Instead, countries.xml can be queried for

    //ctry:country[@ctry:car_code='B']/ctry:capital/@xlink:href~>cty:city/@cty:name

which will in turn query cities-B.xml with

    //cty:city[@cty:name=``Brussels'']/@cty:name

which just returns ``Brussels'' which is also the answer to (*)

XML Information Server Cooperation.

As already stated, the applicability of both strategies depends on the services provided by the remote data source, cf. Section 6.2. As a straightforward strategy, the client will first try to send the rewritten query xpath-expr_xl/xpath-expr_q2 via HTTP to the server at url where it will be answered if the server is an XML database system. If the query is not answered, the client will try to access the XML document, parse it into its own database, and evaluate the query by itself. More involved strategies that are tailored to the needs of a given application are described in the following. Next, we investigate the ``when'' aspect, i.e., if the result sets of link elements should be prefetched when parsing an XML instance, or if links are evaluated on demand.

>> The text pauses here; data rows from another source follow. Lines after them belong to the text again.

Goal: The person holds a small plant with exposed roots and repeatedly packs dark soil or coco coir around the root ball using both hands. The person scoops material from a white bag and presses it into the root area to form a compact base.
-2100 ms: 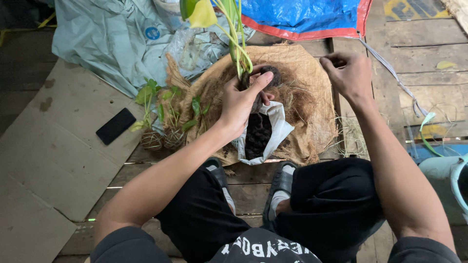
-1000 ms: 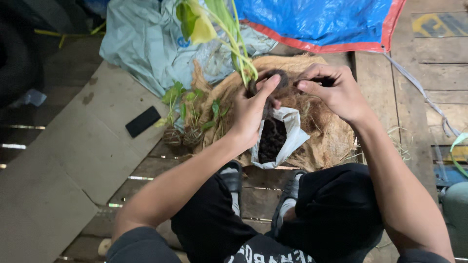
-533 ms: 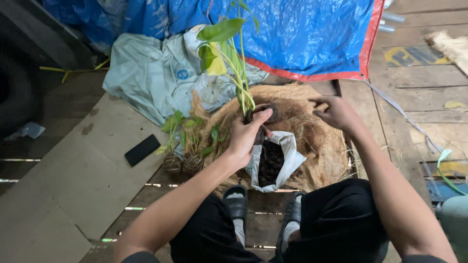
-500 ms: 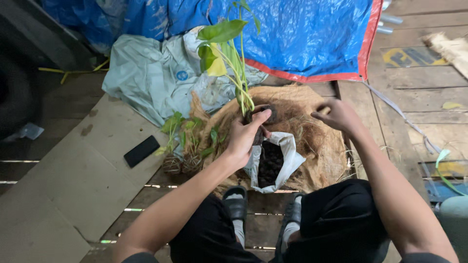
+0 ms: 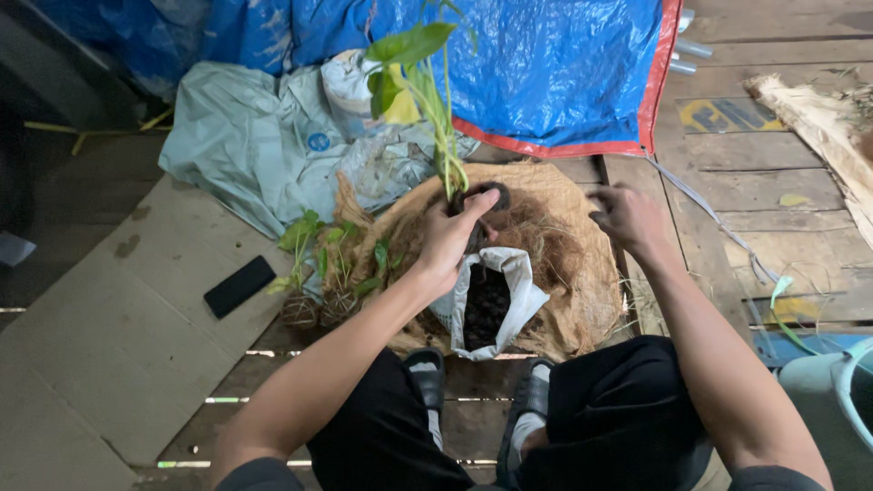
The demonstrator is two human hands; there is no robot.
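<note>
Left hand point(image 5: 450, 241) clamped on plant root ball point(image 5: 480, 198), over coir pile point(image 5: 555, 264).
My right hand point(image 5: 627, 216) is curled loosely in the fibre; can't tell if it grips any. I'd keep the stem upright and wrap evenly, soil bag point(image 5: 491, 305) just below.

The left hand point(image 5: 450, 238) covers the bottom of the tall green plant's point(image 5: 420, 86) stems, so the root ball is mostly hidden. The right hand point(image 5: 627, 216), to the right of that plant, has its fingers curled under, and you cannot tell if it holds anything. The pale green bucket point(image 5: 832, 400), far to the plant's lower right, is cut off by the picture's edge.
</note>
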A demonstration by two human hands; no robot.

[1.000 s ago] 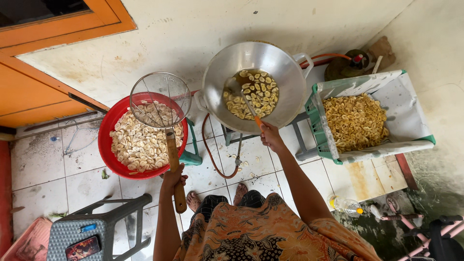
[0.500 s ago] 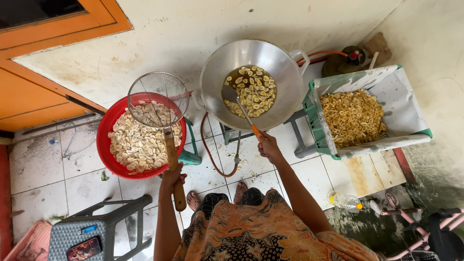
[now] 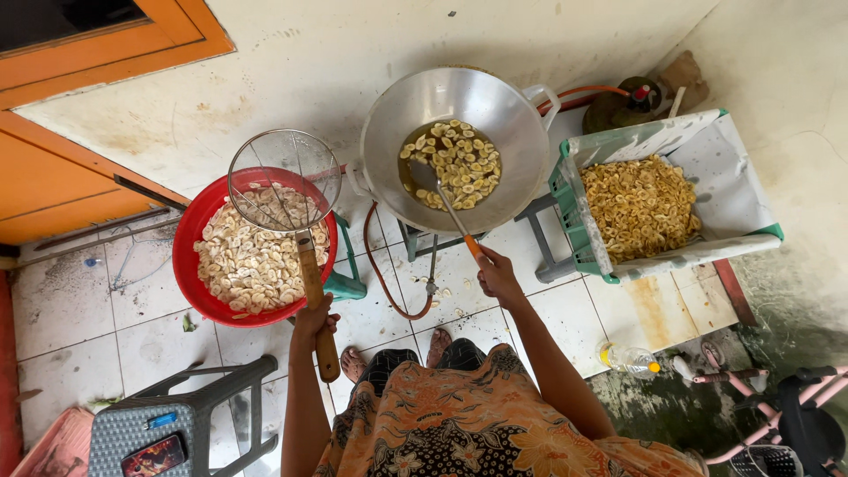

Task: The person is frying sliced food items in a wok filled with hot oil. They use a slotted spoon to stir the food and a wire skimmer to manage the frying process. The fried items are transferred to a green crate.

5. Materializing and Prefetching Results

Similar to relational views, strategies for saving computational effort when answering queries apply to the views induced by links. Note that here, not only computational expenses (either at the local or the remote server) may be saved, but also internet communication can be reduced. Since the required links are already known when parsing an XML instance, already at this stage, the whole virtual tree can be materialized locally: when the view is ``defined'' by parsing an XML document, its extension can be computed (either at the local or the remote server) and stored. Then, queries can be evaluated based on the precomputed view. Note that even the whole remote XML instance can be stored locally, which may reduce the internet communication in case that there are several links that use the same url. In both cases, no internet access is required at query answering time. On the other hand, the actual evaluation of queries wrt. the materialized link views must then be done locally wrt. the cached data. Another possibility is to cache the answer when a query against the remote source via a link is evaluated for the first time. Again, either the view defined by the link (i.e., the result of xpath-expr_xl) can be materialized as a subtree (and used later also for other queries), or the answer to a given query (i.e., xpath-expr_xl/xpath-expr_q2}) is stored, keeping the link subtrees virtual. Similar to relational databases, if an answer or view is cached, the consequence is that subsequent answers use the stored state instead of the current state of the remote source. On the other hand, this guarantees that all queries are evaluated wrt. the same state of the remote source.

Summarizing, when querying links, several parameters should be specifiable:

when is the link evaluated (at parse time or at query answering time),
where does the computation take place (locally or at the remote server), and
which (intermediate) results should be stored and reused.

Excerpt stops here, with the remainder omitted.